Which lines of the entries below run from the one holding "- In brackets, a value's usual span" to the one holding "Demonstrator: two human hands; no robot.", inclusive? Set down exactly those lines and no others.

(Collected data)
--- START ---

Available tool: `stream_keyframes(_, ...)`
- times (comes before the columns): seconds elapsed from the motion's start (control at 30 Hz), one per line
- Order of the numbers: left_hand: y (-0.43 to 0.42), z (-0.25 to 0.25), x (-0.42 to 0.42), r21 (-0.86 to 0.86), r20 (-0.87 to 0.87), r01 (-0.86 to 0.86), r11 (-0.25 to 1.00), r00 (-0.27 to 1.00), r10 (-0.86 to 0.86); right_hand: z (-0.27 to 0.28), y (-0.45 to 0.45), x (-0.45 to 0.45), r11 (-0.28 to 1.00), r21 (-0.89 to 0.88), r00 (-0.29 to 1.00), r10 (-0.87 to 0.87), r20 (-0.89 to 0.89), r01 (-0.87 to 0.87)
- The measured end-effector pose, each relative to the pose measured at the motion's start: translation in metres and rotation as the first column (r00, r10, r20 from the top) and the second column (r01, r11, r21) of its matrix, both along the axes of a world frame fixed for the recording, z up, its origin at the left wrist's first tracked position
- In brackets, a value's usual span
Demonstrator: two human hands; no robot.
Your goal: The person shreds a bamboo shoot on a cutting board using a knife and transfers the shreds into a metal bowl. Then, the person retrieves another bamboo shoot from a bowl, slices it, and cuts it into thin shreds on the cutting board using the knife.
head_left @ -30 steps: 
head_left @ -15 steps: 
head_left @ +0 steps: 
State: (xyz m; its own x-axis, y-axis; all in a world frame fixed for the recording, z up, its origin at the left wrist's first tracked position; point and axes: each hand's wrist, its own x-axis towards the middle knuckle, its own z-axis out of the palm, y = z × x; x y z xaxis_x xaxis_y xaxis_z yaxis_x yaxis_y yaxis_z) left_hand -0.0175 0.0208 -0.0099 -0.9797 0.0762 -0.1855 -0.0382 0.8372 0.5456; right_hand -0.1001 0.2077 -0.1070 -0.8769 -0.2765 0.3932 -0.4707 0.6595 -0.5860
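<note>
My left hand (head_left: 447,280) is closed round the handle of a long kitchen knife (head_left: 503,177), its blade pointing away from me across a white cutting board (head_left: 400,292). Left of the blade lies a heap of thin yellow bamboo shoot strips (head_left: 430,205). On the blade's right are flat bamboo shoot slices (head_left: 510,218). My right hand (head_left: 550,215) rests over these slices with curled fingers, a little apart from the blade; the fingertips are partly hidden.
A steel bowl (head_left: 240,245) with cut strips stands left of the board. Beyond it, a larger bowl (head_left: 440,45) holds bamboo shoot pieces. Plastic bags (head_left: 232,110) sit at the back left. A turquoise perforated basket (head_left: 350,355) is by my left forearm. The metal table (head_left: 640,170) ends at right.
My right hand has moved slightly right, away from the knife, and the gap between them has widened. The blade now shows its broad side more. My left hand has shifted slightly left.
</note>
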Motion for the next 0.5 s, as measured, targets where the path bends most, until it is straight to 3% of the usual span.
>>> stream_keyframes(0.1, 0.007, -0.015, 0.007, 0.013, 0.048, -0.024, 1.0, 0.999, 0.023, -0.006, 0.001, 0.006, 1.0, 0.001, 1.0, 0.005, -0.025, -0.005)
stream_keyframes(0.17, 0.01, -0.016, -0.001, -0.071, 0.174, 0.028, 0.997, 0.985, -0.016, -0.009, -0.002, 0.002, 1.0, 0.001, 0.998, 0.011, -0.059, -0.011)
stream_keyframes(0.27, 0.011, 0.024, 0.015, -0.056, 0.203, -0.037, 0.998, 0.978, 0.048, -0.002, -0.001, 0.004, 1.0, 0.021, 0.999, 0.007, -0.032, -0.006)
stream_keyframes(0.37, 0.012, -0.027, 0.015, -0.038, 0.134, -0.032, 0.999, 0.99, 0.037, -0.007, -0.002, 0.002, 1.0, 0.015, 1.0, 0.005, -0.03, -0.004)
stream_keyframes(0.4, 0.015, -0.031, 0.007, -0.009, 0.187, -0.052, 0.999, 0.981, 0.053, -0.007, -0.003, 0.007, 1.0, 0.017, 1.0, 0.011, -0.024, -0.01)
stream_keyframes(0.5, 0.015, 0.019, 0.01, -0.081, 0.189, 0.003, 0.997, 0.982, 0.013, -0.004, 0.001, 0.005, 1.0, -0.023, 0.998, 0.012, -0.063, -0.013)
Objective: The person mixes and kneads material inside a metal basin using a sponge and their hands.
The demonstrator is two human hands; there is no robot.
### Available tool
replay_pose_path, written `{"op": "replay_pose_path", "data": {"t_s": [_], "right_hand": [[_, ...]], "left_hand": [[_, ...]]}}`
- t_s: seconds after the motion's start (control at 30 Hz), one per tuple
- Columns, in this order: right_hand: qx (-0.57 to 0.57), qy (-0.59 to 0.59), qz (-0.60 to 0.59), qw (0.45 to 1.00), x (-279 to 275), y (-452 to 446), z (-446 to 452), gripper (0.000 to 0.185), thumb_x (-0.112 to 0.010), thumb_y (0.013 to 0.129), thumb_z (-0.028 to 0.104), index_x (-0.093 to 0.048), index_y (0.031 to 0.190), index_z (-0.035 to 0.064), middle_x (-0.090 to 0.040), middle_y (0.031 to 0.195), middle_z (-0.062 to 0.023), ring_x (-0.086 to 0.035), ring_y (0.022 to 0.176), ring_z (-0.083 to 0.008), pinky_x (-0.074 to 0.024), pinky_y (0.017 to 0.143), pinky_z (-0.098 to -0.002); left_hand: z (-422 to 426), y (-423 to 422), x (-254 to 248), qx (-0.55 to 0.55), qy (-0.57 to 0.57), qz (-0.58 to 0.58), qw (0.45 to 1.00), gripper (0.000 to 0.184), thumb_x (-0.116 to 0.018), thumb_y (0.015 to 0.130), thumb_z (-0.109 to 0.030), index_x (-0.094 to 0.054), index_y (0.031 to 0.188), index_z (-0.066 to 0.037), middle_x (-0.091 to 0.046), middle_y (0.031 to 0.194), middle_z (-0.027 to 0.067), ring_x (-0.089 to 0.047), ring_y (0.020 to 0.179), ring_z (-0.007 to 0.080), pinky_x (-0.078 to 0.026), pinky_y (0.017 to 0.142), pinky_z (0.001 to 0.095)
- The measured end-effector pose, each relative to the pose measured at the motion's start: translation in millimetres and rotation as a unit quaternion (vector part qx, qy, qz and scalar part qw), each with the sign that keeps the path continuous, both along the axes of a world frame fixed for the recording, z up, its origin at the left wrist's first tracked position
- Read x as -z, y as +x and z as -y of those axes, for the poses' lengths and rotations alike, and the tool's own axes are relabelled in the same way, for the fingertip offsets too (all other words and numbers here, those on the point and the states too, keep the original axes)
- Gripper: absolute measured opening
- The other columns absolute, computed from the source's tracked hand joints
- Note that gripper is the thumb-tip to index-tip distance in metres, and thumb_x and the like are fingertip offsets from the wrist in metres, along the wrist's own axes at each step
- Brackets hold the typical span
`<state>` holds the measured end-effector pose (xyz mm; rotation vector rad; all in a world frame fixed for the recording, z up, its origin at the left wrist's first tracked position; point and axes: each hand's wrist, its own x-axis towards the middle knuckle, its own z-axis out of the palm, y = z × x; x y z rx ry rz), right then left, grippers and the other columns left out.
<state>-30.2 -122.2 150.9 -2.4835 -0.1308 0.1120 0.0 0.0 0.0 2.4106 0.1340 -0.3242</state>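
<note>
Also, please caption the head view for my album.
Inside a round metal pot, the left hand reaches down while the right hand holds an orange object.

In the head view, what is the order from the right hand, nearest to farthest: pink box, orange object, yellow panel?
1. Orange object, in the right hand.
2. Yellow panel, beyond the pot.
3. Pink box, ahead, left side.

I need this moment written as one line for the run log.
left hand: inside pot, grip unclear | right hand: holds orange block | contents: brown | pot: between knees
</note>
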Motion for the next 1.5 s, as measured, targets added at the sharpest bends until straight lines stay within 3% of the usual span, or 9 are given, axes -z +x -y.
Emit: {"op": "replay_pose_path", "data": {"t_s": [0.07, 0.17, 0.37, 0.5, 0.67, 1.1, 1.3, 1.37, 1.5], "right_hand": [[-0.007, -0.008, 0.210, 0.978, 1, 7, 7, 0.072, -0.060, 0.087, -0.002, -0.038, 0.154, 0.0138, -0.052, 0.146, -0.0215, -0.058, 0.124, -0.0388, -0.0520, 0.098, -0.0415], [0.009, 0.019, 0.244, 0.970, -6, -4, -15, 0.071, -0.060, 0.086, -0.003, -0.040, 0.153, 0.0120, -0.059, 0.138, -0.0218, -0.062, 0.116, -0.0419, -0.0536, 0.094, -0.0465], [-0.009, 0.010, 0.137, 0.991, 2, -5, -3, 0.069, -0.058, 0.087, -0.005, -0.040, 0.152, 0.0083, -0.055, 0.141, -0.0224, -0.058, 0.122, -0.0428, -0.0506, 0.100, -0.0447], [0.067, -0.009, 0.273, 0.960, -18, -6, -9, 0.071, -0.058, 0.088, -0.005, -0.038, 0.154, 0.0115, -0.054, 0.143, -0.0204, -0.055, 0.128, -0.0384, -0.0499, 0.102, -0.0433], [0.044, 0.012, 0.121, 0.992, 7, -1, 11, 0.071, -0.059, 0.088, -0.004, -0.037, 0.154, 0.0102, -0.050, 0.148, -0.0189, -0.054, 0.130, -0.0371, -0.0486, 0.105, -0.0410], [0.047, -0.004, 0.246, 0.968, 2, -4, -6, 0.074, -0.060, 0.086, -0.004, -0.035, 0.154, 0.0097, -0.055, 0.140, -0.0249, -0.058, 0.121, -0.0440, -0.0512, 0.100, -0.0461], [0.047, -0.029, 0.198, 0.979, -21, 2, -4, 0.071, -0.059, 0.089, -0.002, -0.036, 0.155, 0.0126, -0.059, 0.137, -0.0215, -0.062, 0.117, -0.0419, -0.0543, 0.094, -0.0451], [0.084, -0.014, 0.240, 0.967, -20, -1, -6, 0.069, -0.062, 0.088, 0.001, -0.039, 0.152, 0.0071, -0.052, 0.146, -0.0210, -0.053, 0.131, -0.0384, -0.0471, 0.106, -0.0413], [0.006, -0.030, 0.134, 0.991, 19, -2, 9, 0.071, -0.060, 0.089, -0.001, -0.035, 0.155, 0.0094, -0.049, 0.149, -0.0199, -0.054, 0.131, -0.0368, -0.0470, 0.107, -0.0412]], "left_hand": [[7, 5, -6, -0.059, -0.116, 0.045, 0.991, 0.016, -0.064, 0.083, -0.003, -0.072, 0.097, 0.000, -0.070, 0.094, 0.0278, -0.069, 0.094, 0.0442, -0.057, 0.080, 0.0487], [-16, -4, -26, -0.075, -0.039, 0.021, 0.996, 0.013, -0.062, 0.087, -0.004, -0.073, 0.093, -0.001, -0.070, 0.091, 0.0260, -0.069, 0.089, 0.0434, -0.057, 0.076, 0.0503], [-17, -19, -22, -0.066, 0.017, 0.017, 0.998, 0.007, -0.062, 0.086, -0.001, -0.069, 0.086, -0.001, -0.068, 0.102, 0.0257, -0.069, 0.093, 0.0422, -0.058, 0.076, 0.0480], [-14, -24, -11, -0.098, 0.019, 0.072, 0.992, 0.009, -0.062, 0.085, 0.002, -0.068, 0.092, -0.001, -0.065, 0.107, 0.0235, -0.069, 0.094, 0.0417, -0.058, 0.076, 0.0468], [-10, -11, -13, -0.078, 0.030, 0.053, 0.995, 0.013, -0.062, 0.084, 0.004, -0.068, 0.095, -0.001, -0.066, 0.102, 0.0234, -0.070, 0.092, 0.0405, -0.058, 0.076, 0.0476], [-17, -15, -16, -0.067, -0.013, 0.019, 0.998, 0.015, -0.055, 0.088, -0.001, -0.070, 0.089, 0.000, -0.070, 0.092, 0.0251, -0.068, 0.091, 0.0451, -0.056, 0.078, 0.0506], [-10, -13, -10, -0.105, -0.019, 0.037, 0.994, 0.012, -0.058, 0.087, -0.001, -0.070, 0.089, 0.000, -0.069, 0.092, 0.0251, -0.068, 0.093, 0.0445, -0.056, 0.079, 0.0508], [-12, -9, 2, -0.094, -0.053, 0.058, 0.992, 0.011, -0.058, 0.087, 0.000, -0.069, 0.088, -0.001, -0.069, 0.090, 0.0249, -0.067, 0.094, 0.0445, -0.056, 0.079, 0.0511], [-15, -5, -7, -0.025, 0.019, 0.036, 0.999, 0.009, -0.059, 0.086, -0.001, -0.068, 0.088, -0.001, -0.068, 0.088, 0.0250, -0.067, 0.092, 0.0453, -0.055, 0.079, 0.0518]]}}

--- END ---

## Answer to this problem
- In brackets, a value's usual span
Demonstrator: two human hands; no robot.

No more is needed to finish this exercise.